A garden of diversity is the best kind of garden. Your plants and the ecosystem will thank you. A countless number of insects actually help maintain balance in the garden. Gardeners and nurseries are integrating the use of beneficial insects into their growing habitats to help with pest control because it is cost effective and has great results.
Success happens when you observe the whole process like using Integrated Pest Management (IPM) methods. IPM is a detailed approach that takes into consideration flowering plant times, water, shelter and the use of actual beneficial insects and biological controls. Harmful environmental factors also compete with the overall health of the plant, and create conditions for a weak plant (which in return attracts insect damage). Keep in mind, when relying on an IPM or biological approach, you may have to be patient, since it isn’t always a quick fix.
Beneficial insects also limit the use of pesticides. Pesticides can be very harmful because they can kill all insects in the area – the good and bad, including food for future generations of beneficial insects. Generally, pollinators are a smaller population so they have a harder time bouncing back than pests, allowing pests to come back faster and stronger.
Categories of beneficial insects include mostly predators and pollinators. Most people are familiar with the importance of pollinators as an integral part of our food source due to the awareness of declining honey or mason bees. Pollinators transfer pollen form one flower to another to make flower or fruit that our food source depends on. However, there are many other insects that are integral to our food source. These predators help control pests which could damage your crops or ornamentals.

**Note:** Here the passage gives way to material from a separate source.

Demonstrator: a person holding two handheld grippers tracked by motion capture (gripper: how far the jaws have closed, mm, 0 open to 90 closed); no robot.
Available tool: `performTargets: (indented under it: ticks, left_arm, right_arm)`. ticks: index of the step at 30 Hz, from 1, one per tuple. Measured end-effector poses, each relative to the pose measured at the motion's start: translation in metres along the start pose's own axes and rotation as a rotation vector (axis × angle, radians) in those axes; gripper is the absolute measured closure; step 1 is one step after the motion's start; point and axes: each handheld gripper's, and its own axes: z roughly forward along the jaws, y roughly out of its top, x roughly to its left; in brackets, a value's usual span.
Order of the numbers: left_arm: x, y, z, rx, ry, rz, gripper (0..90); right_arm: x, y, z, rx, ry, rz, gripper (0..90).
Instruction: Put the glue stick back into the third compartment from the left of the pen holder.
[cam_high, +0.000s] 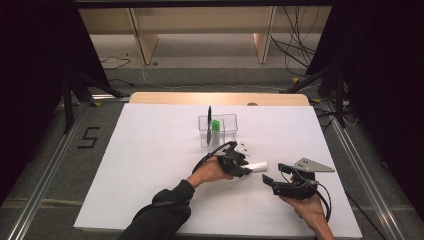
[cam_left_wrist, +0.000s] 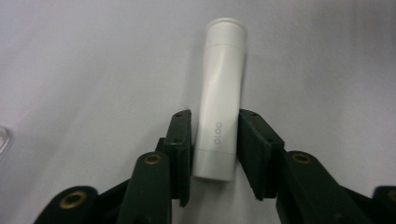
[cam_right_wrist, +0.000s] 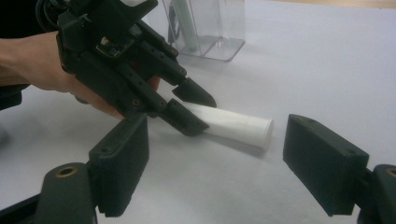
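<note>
A white glue stick marked GLOO lies on the white table, just right of the table's middle. My left gripper has its jaws pressed on either side of the stick's near end, shut on it. In the high view this gripper points right with the stick poking out past its tips. My right gripper stands wide open a short way from the stick's free end, with nothing between its jaws. In the high view the right gripper sits low and to the right of the stick.
A clear plastic container stands behind the grippers near the table's middle, holding a black pen and a green-capped item. The same container shows beyond the left gripper. A wooden edge runs along the far side.
</note>
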Motion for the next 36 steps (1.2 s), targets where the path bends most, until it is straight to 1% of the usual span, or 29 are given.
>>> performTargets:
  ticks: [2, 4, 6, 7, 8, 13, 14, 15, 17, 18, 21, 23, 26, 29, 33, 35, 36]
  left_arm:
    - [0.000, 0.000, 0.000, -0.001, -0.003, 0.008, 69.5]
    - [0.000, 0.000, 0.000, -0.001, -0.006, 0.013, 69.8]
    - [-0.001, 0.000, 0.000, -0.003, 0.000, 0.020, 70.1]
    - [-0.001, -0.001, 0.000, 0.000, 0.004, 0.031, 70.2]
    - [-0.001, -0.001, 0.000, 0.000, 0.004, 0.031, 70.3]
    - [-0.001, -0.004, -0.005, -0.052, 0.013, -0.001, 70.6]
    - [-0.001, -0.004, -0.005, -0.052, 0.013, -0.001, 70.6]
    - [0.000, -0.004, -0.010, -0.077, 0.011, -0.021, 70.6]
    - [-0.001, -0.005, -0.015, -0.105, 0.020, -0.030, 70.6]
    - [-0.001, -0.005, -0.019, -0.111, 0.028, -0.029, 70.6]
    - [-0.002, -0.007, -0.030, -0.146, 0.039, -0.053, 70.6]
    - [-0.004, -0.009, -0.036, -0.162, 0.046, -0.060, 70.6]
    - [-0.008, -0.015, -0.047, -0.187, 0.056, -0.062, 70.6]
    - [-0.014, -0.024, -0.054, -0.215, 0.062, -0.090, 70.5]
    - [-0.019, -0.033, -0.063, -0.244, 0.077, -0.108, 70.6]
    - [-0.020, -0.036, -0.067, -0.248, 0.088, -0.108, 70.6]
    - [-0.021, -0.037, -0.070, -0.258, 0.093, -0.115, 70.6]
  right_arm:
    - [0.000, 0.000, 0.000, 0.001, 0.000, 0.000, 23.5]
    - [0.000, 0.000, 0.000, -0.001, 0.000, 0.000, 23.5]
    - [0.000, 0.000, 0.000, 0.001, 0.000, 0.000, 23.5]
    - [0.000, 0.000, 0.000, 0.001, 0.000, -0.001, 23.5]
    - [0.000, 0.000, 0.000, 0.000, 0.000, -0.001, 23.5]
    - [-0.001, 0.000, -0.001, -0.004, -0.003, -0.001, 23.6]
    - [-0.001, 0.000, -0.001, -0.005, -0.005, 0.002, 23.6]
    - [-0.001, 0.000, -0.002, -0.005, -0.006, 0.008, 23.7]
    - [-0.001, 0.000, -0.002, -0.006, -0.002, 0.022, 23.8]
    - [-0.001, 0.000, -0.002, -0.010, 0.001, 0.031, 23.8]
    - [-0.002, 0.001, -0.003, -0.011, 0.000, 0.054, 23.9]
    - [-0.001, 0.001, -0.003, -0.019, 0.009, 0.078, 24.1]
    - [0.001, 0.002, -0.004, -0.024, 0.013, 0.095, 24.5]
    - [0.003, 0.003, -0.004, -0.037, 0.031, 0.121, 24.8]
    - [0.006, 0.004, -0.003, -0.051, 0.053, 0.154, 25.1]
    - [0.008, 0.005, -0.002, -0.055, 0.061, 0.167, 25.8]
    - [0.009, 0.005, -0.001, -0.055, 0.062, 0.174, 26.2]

Predatory insects often eat a plethora of other insects. However, many predatory insects feed only on certain types of insects (ex. ladybugs eat mostly aphids). The two most common predatory insects for gardeners are ladybugs and praying mantis. Lady bugs control aphids, scale, thrips, mealybugs and spider mites. These insects are attracted to flowers containing lots of nectar like yarrow. Praying mantis controls moths, aphids, beetles, caterpillars, butterflies and grasshoppers. They also like to hide in raspberries, roses, grasses and shrubs.
A few other insects to attract to your garden are ground beetles which control slugs, cutworms, and snails. They like to hide beneath stepping stones, course mulches, straw and under the soil. Additionally, parasitic wasps eat whiteflies, scale, codling moths and cutworms. These bugs attracted to alyssum, yarrow and clover.
Beneficial nematodes are not insects but are naturally-occurring, microscopic organisms found in soils. These are often used to combat a wide array of soil dwelling pests. They will also attack over wintering adult insects, pupae, diapausing larvae, and grubs when they are in the soil, bark, or even ground litter.
Parasitoids, on the other hand, are insects that live on or in a host insect, feed on the host, and usually kill it in the process. Most parasitoids are small, stingless wasps or flies that lay their eggs in or on specific host insects. These are important to be able to identify because they are attacking Monarch butterflies. Only about 1 in every 10 Monarch eggs will survive to become adult butterfly. Monarchs have many natural enemies and the parasitoids include Tachinid flies and Braconid wasps.
Many insects are very useful in the garden so your initial reaction to squish bugs is not a good idea.
Take time to study the different insects or just encourage beneficials and you may be surprised at the results. Be sure to review my previous blog on Companion Plants for further ideas. Taking a wholesome approach to gardening is the best way to a healthy garden!